There is very little known about snake intelligence. Most of the information that we do have comes from keepers whose anecdotal reports and experience are often strongly divided in opinion.
The two predominant schools of thought on whether or not snakes are smart are:
- Snakes generally have small brains and are purely instinctual
- Snakes have the ability to learn and recognise not only their owners but themselves as well
Getting to the bottom of this question is no easy task. Snakes are understudied and they rely on a very different set of sensory organs to complete their daily tasks when compared with mammals. Or do they?
In 1998 David Holtzman, of the University of Rochester, decided to devise a way to determine how the brain of a snake develops and aimed to prove that snakes could learn just as well as rodents; if they were asked the right thing.
Traditionally snakes were placed under the same study conditions as rats – a maze – and were labelled as dumb when unable to navigate their way out.
“Studies that said snakes couldn’t learn well put snakes through mazes, which they didn’t learn as well as mice or rats,” Holtzman says. “But that’s asking the [snake] to do something…not natural to do.”
Dr Holtzman evened the odds for the snakes by using a two-metre wide, one-metre high black plastic tub. In the tub he had eight holes cut out of the bottom, one of which led to shelter hidden underneath.
Tape was used then used as a tactile pointer leading towards the exit hole while brightly coloured card was fixed to the wall of the tub as a marker.
The next step was to find a way to ‘motivate’ 24 Corn snakes (Pantherophis guttatus) to find shelter. Already in a relatively large and exposed space, uncomfortable for any snake, the scientists added an extra element of bright light to encourage the nocturnal snakes to find the nearest escape.
“We used an escape motivation because if we had used food, the snakes could have detected it with their vomeronasal system,” Holtzman explains. “We designed the task to eliminate chemical cues and just test learning.”
The corn snakes were then ‘taught’ by the researchers to find the escape route by guiding them with their hands. Results were deduced from four trials per day over a period of four days during which the snakes repeatedly increased the time it took them to directly find the correct hole.
Interestingly, it was the youngest snakes, under three years, which learned the quickest and were more variable in the queues they used. The older snakes were slower to learn and became disorientated when the coloured markers were tampered with indicating that they rely more on sight than expected.
According to Dr Holtzman, this ability to learn comes from the fact that snakes and other reptiles have an unrestricted ability to grow new brain cells throughout their lifetimes, whereas humans can only produce limited numbers of new brain cells in the hippocampus, which controls memory and spatial perception.
Holes in the Tub – are there Holes in the Research?
Although Dr Holtzman doesn’t claim by any means that snakes are exceptionally smart, he does believe that the results show that snakes do not wonder around aimlessly. While this is certainly true (they’re not robots after all) there seems to be something missing in the proof that snakes learn as the study claims.
One of the theories behind why snakes may learn to recognise their owners goes back to the vemeronasal organ. Snakes are excellent at picking up chemical signals from their surroundings which are interpreted in the brain via the olfactory system.

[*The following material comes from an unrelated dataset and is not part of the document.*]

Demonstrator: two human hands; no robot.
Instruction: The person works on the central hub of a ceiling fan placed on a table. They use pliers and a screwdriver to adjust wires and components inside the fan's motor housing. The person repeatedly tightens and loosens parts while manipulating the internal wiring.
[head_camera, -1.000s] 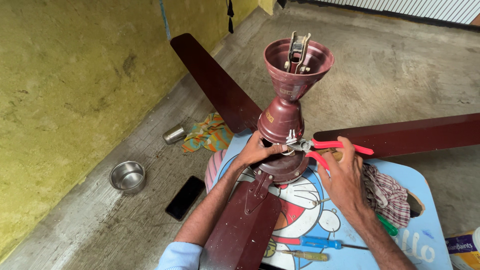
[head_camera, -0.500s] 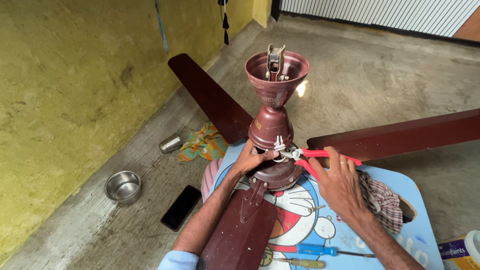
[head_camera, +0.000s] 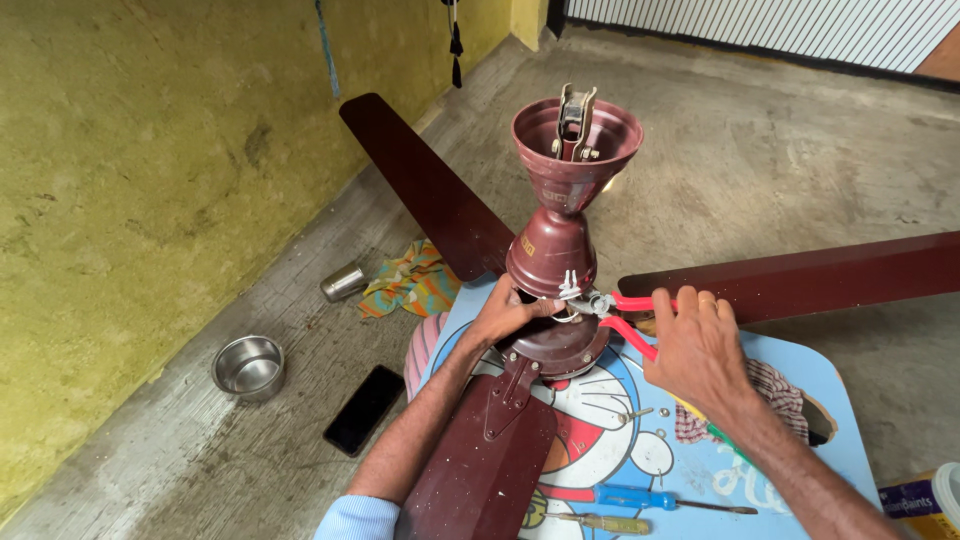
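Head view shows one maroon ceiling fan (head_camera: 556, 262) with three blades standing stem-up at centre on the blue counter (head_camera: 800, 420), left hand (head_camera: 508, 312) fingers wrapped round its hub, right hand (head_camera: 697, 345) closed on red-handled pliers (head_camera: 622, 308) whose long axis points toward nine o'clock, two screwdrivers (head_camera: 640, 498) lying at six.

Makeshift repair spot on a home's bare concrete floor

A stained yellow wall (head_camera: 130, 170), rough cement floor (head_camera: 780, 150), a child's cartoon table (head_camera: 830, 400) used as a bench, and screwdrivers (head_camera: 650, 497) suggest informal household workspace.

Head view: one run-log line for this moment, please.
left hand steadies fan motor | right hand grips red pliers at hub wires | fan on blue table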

Is it not feasible then that snakes use these chemical queues to remember or recognise a particular smell?
Maybe the snakes recognised their own smell, the smell of the other snakes or even the smell of the researchers’ hands in the tub and followed these queues rather than sight. What do you think?
Of course this doesn’t fully explain why the older snakes battled when the visual queues were tampered with and the details of the study, such as whether or not the tubs were cleaned each time, are not clear.
So Are Snakes Smart?
The answer is not clear. This study seems to be the only one which has attempted to determine whether or not snakes have the ability to learn.
In my own experience I have seen how the demeanor of a snake changes from when it is young to when it is an adult. Young snakes tend to be unsure of themselves; they generally strike more readily and appear to be more nervous when confronted whereas adults are often more composed.
There is also some evidence to show that older venomous snakes have more control over their venom-delivery system and in many cases inflict a dry-bite; one in which a decision is made by the snake not to inject any venom.
Do determine whether or not snakes are smart we would probably need to define what ‘smart’ is.
If it means the ability to think, feel emotions and problem solve then perhaps snakes are not smart.
But even if this is the case, from a biological perspective they probably wouldn’t need to be smart. Evolving around the time of the dinosaurs snakes have remained relatively unchanged and are arguably the most successful predators on the planet. Why change a winning formula?
What do you think?
Does Dr Holtzman’s study prove that snakes can learn? Have you had any experiences with snake intelligence?